# EXERCISE DESCRIPTION
The lines below, from the one containing "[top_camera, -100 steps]" through the one containing "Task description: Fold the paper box", should be set down exactly, with no pictures and nothing else.

Stored items
┄┄┄┄┄┄┄┄┄┄┄┄┄┄┄┄┄┄┄┄

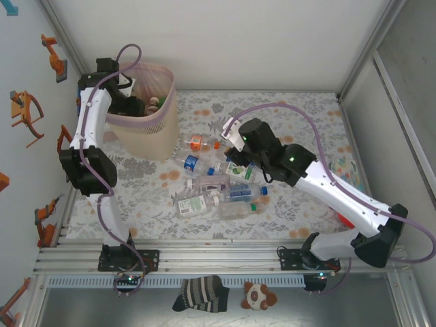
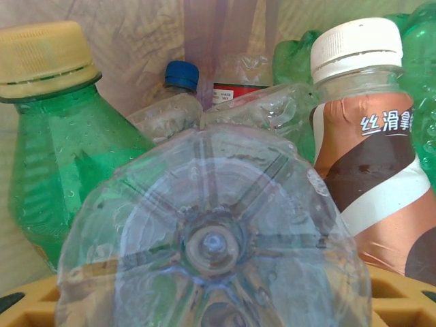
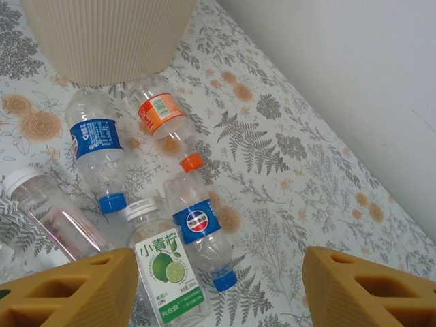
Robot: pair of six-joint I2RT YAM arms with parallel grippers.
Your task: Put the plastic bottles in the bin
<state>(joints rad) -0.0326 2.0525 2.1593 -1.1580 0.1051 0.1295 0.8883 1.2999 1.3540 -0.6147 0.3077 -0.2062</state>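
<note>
The beige bin [image 1: 146, 136] with its pink liner stands at the table's back left, and my left gripper [image 1: 136, 105] reaches down into it. In the left wrist view the left gripper [image 2: 214, 300] is shut on a clear bottle [image 2: 214, 238], base toward the camera. Behind it lie a green bottle [image 2: 61, 150], a brown-labelled bottle [image 2: 375, 150] and a blue-capped one [image 2: 178, 88]. My right gripper [image 1: 230, 136] [image 3: 218, 293] hovers open and empty over the bottles [image 1: 218, 194] on the table. Below it lie a blue-labelled bottle [image 3: 201, 228], a lime-labelled one [image 3: 167, 272] and an orange-labelled one [image 3: 163, 119].
The ribbed bin wall [image 3: 109, 34] stands just beyond the pile. White walls close the table at the back and right. A red object [image 1: 344, 218] lies under the right arm. A striped sock [image 1: 201, 293] and a plush toy [image 1: 257, 294] lie below the front rail.
</note>
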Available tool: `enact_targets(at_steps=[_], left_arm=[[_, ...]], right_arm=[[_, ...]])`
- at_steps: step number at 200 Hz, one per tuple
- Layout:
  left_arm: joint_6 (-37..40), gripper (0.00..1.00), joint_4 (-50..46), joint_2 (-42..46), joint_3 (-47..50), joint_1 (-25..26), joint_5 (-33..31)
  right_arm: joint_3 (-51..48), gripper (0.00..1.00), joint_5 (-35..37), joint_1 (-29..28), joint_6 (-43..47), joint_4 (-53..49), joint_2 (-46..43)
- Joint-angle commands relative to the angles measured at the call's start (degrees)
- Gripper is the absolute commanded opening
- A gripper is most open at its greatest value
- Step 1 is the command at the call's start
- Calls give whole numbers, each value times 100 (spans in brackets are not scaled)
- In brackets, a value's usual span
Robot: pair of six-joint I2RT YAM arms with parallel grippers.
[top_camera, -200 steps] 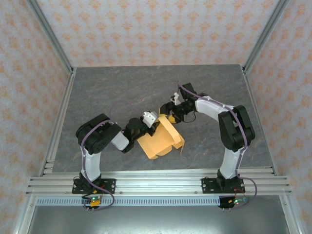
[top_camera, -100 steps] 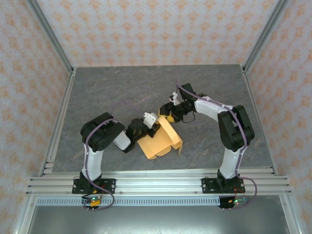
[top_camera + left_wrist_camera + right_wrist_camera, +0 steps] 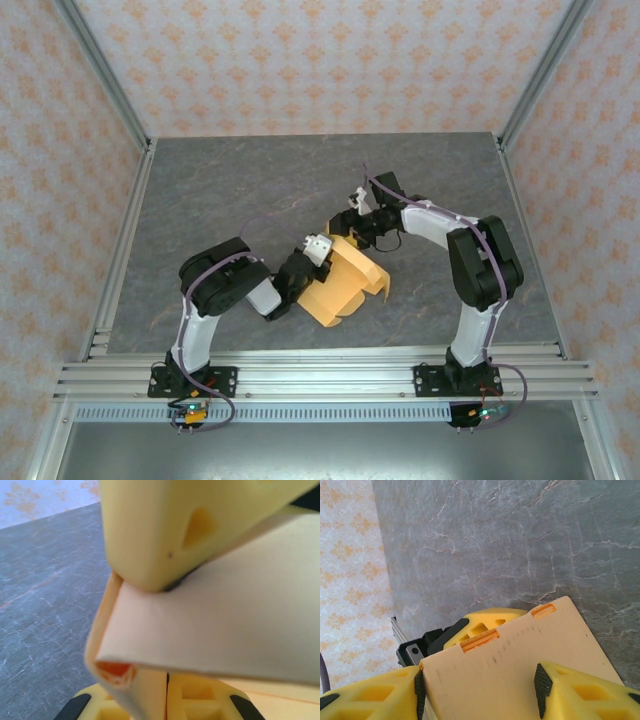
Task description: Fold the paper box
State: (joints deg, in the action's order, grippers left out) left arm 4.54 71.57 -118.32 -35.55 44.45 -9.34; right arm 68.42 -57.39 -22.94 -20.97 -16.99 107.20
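Observation:
The paper box (image 3: 345, 282) is an orange-yellow, partly folded cardboard piece held above the table centre. My left gripper (image 3: 316, 256) is at its left edge. In the left wrist view that gripper (image 3: 167, 692) has its yellow fingers pressed together, with a folded flap of the paper box (image 3: 225, 630) running down into them. My right gripper (image 3: 352, 232) is at the box's far top edge. It stands open (image 3: 480, 682), its pads on either side of a tan panel of the paper box (image 3: 515, 665) with two orange slots. A yellow finger (image 3: 482, 622) of the left gripper shows behind that panel.
The grey marbled table (image 3: 250, 190) stretches out behind and to both sides. Aluminium rails (image 3: 320, 375) run along the near edge, and patterned walls (image 3: 320, 60) close in the other three sides.
My left arm has swung right and forward, carrying the box right and turning it. The right gripper has stayed nearly in place at the box's far edge.

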Motion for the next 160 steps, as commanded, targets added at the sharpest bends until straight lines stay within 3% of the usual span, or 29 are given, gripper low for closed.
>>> enact_targets(at_steps=[1,27,86,116,160], left_arm=[[312,2,23,-250,-292,204,-529],[352,0,-11,-202,-256,222,-753],[40,0,-111,-8,-127,170,-323],[46,23,103,69,-38,170,-130],[101,30,242,851,679,147,300]], right_arm=[[-430,58,579,-171,-230,-579,297],[-505,58,458,-179,-267,-466,218],[-564,56,919,-258,-2,-612,90],[-665,55,1139,-256,123,-609,177],[-608,55,1059,-259,274,-679,172]])
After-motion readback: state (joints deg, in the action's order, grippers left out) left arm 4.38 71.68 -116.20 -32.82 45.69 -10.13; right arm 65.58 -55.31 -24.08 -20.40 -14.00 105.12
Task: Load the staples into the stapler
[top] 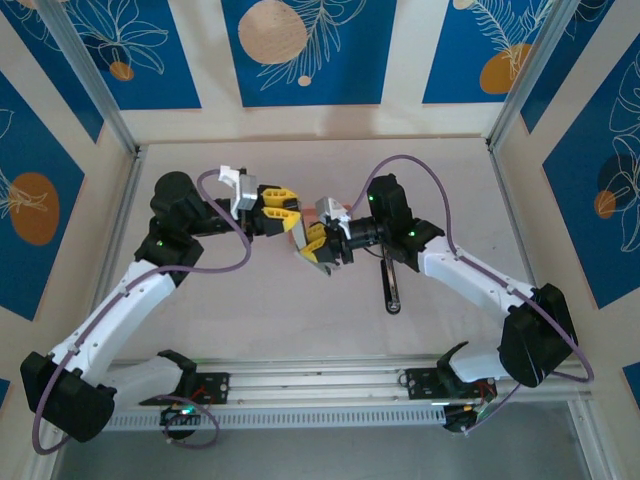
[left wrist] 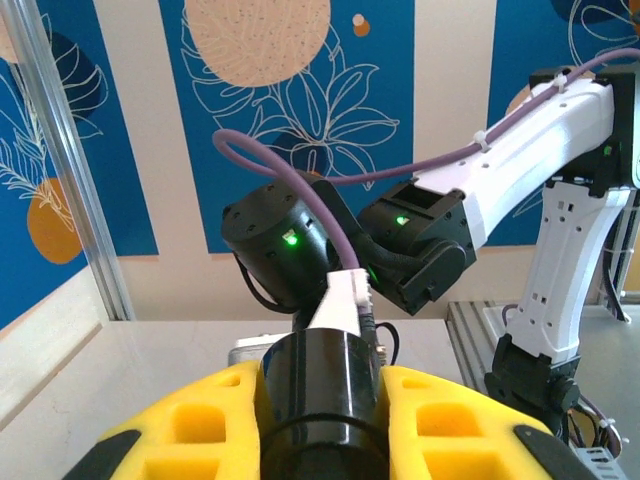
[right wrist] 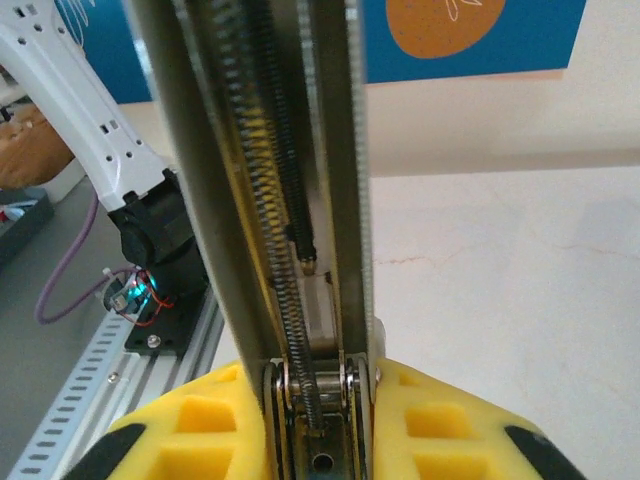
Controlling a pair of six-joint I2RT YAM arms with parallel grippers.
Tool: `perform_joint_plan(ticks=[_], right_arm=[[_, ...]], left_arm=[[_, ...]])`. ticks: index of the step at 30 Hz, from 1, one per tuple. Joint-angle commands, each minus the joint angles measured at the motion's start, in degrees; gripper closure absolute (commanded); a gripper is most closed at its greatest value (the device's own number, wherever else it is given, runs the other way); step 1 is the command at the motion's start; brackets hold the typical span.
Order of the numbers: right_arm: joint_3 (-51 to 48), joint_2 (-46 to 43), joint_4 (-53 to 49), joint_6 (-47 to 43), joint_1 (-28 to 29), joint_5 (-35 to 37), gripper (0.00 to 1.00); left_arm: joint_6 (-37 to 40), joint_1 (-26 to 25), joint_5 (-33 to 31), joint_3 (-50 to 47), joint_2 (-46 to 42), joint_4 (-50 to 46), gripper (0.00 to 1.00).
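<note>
Two arms reached toward the middle of the table in the top view, with the left tool and the right tool close together, tips toward each other. In the right wrist view the stapler rose from the bottom centre to the top edge as an open metal channel with a long coil spring running down it. The right tool's yellow fingers pressed against both sides of its lower end, clamped on it. A pale block sat low in the channel between the rails, too unclear to say whether it was staples. In the left wrist view the left tool's yellow fingers were closed on a black rounded part at the bottom centre; what it belonged to could not be told. Beyond it the right arm crossed the right of the frame. A black bar lay on the table just beside that arm's forearm, right of centre in the top view.
</note>
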Motion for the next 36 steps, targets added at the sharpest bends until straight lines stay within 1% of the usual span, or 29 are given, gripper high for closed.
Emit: perform_joint_plan(ticks=[1,2,4,5,6,9,12,13,18,22,25,29,33,36], right_arm=[[-0.78,-0.92,4.53,5.81,-1.36,2.30,0.89],[-1.65,-1.65,5.14,7.34,-1.94,3.51,0.90],[-3.67,-3.75,4.59,10.46,-3.22,9.15,0.93],[-4.11,-4.67,2.72,11.22,-3.72,12.21,0.95],[-4.23,-5.64,-0.04,11.77,-4.20,14.75,0.96],[-3.51,-8.37,-10.58,14.94,-6.44,23.29,1.00],[-2.33,-10.12,-20.83,18.37,-10.06,30.80,1.00],[-2.15,-10.59,-23.56,19.47,-11.68,32.95,1.00],[-2.85,-11.99,-30.16,22.72,-19.91,36.25,1.00],[-1.46,-9.34,-35.17,23.62,-24.28,43.99,1.00],[-0.23,-5.02,-36.85,22.61,-25.82,48.28,1.00],[2.19,1.01,-38.81,24.52,-26.94,51.33,1.00],[3.06,5.30,-39.90,25.87,-27.54,52.05,1.00],[2.58,6.85,-39.74,26.60,-27.73,52.02,1.00]], left_arm=[[0.53,-0.28,-2.20,-1.17,-0.99,2.94,0.71],[0.55,-0.29,-3.82,-1.60,-1.28,2.32,0.62],[0.05,-0.28,-7.59,-3.62,-2.11,2.30,0.40],[-0.23,-0.33,-9.67,-4.89,-2.58,2.65,0.34],[-0.63,-0.27,-12.44,-6.44,-3.15,2.88,0.30],[-2.15,-0.28,-20.61,-10.73,-4.49,3.11,0.23],[-4.07,-0.31,-28.75,-13.96,-5.03,1.88,0.21],[-4.64,-0.23,-30.42,-14.82,-5.00,1.67,0.21],[-6.22,-0.25,-32.76,-16.99,-3.23,0.31,0.21],[-7.27,-0.31,-36.31,-16.99,-1.53,-2.58,0.21],[-7.64,-0.28,-38.07,-17.08,-0.46,-3.25,0.21],[-7.95,-0.27,-38.43,-16.56,0.82,-4.62,0.21],[-8.21,-0.31,-38.50,-16.64,1.28,-5.12,0.21],[-8.25,-0.32,-38.65,-16.74,1.31,-5.11,0.21]])
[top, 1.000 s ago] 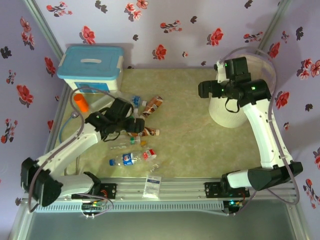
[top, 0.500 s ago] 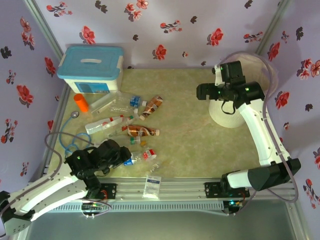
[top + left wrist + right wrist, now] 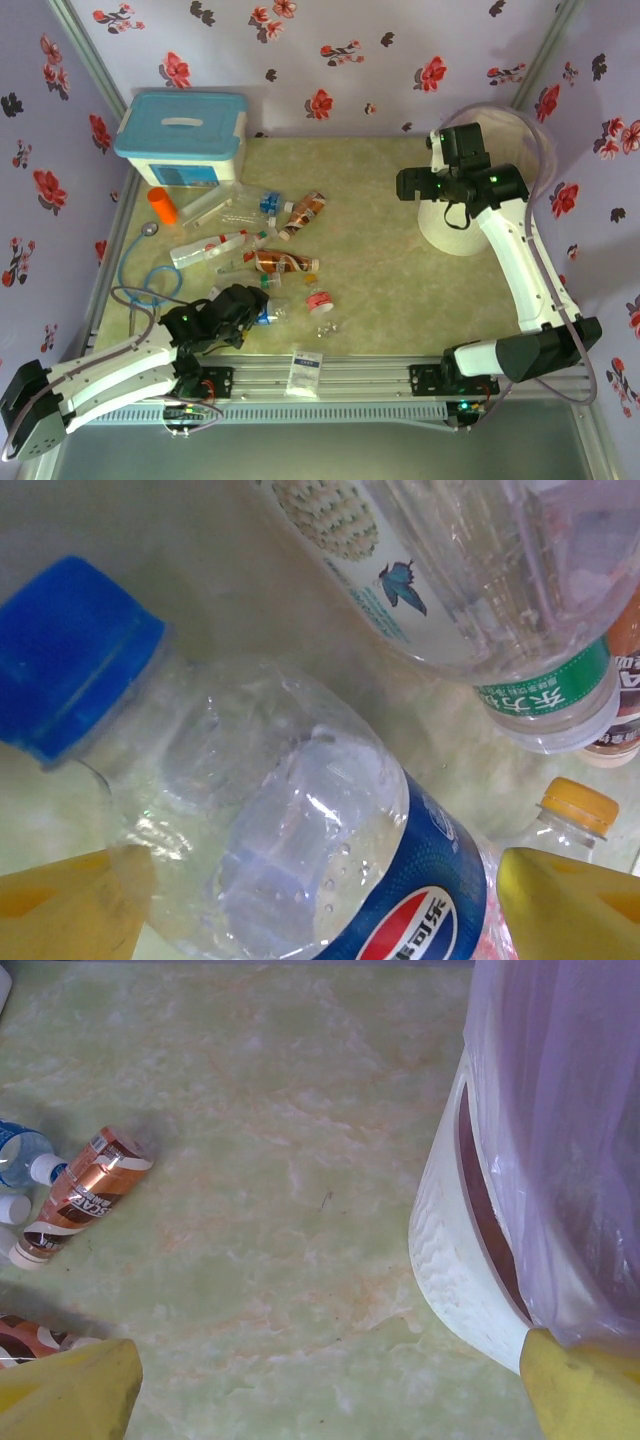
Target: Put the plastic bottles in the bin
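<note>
We see the left end effector [image 3: 320, 910] low at the near left of the table [image 3: 390, 290], its fingers spread to either side of a blue-capped bottle [image 3: 300, 850] with a blue label, which lies on its side; we cannot tell whether the pads touch it. The other plastic bottles [image 3: 250, 240] lie scattered just beyond it, towards the white box [image 3: 180, 140] at the far left, with an amber bottle [image 3: 305, 211] on the far right of the pile. The right end effector [image 3: 415, 183] hangs spread and empty at the far right, just beside the bin [image 3: 450, 1250], whose pale liner [image 3: 560, 1110] drapes over the rim
</note>
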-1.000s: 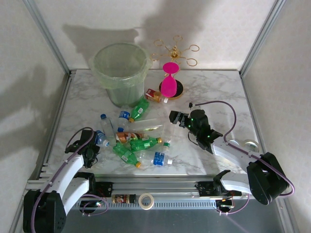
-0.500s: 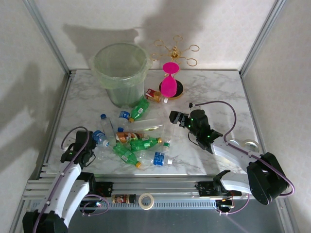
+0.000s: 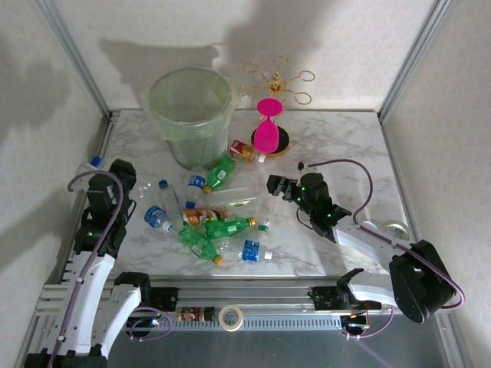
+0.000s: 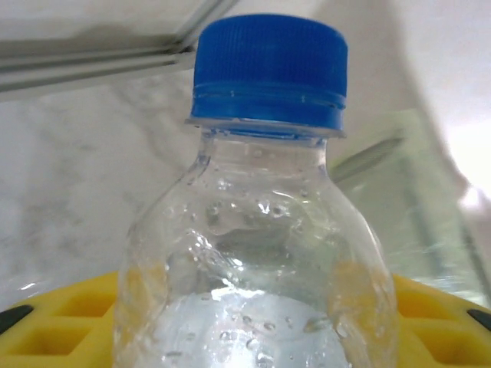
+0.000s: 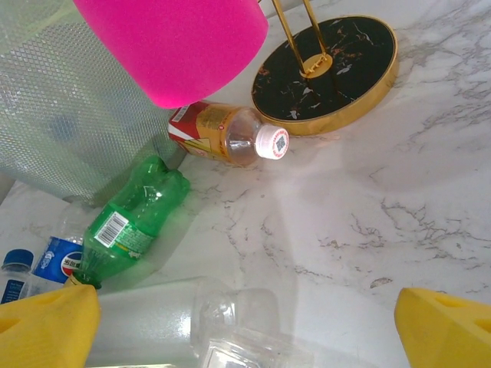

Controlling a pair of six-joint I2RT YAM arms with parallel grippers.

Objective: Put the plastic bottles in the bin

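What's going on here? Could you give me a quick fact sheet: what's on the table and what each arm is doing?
Left gripper: shut on a clear blue-capped bottle, held up at the left edge of the table
Right gripper: open, nothing held, low over the table
Bin: pale green, translucent, far left
Loose bottles: lying in a heap mid-table, in front of the bin
Other items: pink hourglass, gold wire stand

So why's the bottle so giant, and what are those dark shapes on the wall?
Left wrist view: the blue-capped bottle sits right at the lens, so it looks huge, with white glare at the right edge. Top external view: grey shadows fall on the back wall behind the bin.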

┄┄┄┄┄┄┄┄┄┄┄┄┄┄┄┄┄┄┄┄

# RESPONSE TO THIS TASK
[top_camera, -100 steps] 
[top_camera + left_wrist_camera + right_wrist_camera, +0 steps] 
Task description: Fold the paper box

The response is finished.